● **Task directions**: Print the whole listing, unchanged.

● **Provided material**:
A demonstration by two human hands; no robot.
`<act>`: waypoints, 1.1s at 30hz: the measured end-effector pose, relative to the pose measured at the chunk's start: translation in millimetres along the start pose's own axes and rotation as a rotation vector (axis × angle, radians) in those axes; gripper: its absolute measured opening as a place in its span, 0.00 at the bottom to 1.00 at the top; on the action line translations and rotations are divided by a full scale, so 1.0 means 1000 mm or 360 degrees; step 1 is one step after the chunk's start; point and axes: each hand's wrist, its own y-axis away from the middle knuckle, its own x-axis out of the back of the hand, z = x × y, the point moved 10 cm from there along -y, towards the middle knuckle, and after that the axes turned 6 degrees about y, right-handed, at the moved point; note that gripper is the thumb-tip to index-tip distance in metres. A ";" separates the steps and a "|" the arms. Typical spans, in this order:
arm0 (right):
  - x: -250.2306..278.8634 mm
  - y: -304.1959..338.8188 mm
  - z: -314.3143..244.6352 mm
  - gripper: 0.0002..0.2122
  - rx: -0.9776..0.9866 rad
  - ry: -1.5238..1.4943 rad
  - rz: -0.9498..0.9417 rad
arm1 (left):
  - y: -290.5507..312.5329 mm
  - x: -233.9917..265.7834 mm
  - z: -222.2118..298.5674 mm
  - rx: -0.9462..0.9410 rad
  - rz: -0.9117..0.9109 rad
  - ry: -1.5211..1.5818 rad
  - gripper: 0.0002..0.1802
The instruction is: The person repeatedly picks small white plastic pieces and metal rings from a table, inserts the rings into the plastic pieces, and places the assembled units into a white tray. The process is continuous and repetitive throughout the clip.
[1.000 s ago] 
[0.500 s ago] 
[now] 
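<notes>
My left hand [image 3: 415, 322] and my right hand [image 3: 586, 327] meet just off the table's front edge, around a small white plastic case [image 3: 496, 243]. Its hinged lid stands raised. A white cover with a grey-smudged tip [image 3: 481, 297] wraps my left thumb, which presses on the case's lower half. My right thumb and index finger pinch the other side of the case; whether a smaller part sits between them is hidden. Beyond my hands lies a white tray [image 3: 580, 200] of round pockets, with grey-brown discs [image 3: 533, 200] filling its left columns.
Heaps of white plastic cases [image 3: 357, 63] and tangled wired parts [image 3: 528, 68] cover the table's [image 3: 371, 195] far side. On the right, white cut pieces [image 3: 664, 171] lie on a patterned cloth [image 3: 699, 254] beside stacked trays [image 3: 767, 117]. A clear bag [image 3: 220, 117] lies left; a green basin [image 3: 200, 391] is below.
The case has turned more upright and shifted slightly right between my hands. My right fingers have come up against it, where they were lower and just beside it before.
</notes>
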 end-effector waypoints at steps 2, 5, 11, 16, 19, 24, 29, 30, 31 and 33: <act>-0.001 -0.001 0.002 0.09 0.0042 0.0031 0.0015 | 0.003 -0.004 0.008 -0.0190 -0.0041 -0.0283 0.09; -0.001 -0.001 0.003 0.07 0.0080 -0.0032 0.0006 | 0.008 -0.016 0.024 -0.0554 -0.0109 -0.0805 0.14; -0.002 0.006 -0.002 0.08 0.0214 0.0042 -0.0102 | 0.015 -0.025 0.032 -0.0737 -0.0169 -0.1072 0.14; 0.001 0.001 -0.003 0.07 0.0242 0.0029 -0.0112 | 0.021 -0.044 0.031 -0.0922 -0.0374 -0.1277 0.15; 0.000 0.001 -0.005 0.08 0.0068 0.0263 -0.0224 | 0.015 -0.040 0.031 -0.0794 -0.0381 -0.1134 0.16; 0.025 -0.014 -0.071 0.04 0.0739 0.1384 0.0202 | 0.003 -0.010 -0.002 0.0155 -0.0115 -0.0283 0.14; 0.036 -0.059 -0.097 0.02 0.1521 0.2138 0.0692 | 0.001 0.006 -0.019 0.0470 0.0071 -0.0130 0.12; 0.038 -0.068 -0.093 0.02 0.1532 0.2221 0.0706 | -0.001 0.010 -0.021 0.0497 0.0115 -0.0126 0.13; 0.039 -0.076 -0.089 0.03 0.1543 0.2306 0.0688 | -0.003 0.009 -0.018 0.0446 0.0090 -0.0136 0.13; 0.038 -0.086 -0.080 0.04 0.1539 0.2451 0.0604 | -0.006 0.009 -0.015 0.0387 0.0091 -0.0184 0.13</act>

● **Exercise answer**:
A demonstration by two human hands; no robot.
`<act>`: waypoints, 1.1s at 30hz: the measured end-effector pose, relative to the pose measured at the chunk's start: translation in millimetres along the start pose's own axes and rotation as a rotation vector (axis × angle, radians) in those axes; gripper: its absolute measured opening as a place in its span, 0.00 at the bottom to 1.00 at the top; on the action line translations and rotations are divided by a full scale, so 1.0 means 1000 mm or 360 degrees; step 1 is one step after the chunk's start; point and axes: each hand's wrist, its own y-axis away from the middle knuckle, its own x-axis out of the back of the hand, z = x × y, the point moved 10 cm from there along -y, towards the middle knuckle, and after that the axes turned 6 degrees about y, right-handed, at the moved point; note that gripper is the thumb-tip to index-tip distance in metres. A ";" separates the steps and a "|" the arms. Typical spans, in this order:
arm0 (right):
  - x: -250.2306..278.8634 mm
  - y: -304.1959..338.8188 mm
  - z: -314.3143..244.6352 mm
  - gripper: 0.0002..0.2122
  - rx: -0.9776..0.9866 rad
  - ry: -1.5238..1.4943 rad
  - rz: -0.9498..0.9417 rad
arm1 (left):
  - y: -290.5507..312.5329 mm
  - x: -233.9917..265.7834 mm
  - z: -222.2118..298.5674 mm
  - rx: -0.9462..0.9410 rad
  - rz: -0.9117..0.9109 rad
  - ry: -1.5211..1.5818 rad
  - gripper: 0.0002..0.1802
The instruction is: The person repeatedly picks small white plastic pieces and metal rings from a table, inserts the rings into the plastic pieces, and places the assembled units into a white tray. The process is continuous and repetitive throughout the clip.
[1.000 s ago] 
[0.500 s ago] 
[now] 
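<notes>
My left hand [image 3: 415, 322] and my right hand [image 3: 586, 327] meet just off the table's front edge, around a small white plastic case [image 3: 496, 243]. Its hinged lid stands raised. A white cover with a grey-smudged tip [image 3: 481, 297] wraps my left thumb, which presses on the case's lower half. My right thumb and index finger pinch the other side of the case; whether a smaller part sits between them is hidden. Beyond my hands lies a white tray [image 3: 580, 200] of round pockets, with grey-brown discs [image 3: 533, 200] filling its left columns.
Heaps of white plastic cases [image 3: 357, 63] and tangled wired parts [image 3: 528, 68] cover the table's [image 3: 371, 195] far side. On the right, white cut pieces [image 3: 664, 171] lie on a patterned cloth [image 3: 699, 254] beside stacked trays [image 3: 767, 117]. A clear bag [image 3: 220, 117] lies left; a green basin [image 3: 200, 391] is below.
The case has turned more upright and shifted slightly right between my hands. My right fingers have come up against it, where they were lower and just beside it before.
</notes>
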 end-effector waypoints at steps 2, 5, 11, 16, 19, 24, 29, 30, 31 and 33: <act>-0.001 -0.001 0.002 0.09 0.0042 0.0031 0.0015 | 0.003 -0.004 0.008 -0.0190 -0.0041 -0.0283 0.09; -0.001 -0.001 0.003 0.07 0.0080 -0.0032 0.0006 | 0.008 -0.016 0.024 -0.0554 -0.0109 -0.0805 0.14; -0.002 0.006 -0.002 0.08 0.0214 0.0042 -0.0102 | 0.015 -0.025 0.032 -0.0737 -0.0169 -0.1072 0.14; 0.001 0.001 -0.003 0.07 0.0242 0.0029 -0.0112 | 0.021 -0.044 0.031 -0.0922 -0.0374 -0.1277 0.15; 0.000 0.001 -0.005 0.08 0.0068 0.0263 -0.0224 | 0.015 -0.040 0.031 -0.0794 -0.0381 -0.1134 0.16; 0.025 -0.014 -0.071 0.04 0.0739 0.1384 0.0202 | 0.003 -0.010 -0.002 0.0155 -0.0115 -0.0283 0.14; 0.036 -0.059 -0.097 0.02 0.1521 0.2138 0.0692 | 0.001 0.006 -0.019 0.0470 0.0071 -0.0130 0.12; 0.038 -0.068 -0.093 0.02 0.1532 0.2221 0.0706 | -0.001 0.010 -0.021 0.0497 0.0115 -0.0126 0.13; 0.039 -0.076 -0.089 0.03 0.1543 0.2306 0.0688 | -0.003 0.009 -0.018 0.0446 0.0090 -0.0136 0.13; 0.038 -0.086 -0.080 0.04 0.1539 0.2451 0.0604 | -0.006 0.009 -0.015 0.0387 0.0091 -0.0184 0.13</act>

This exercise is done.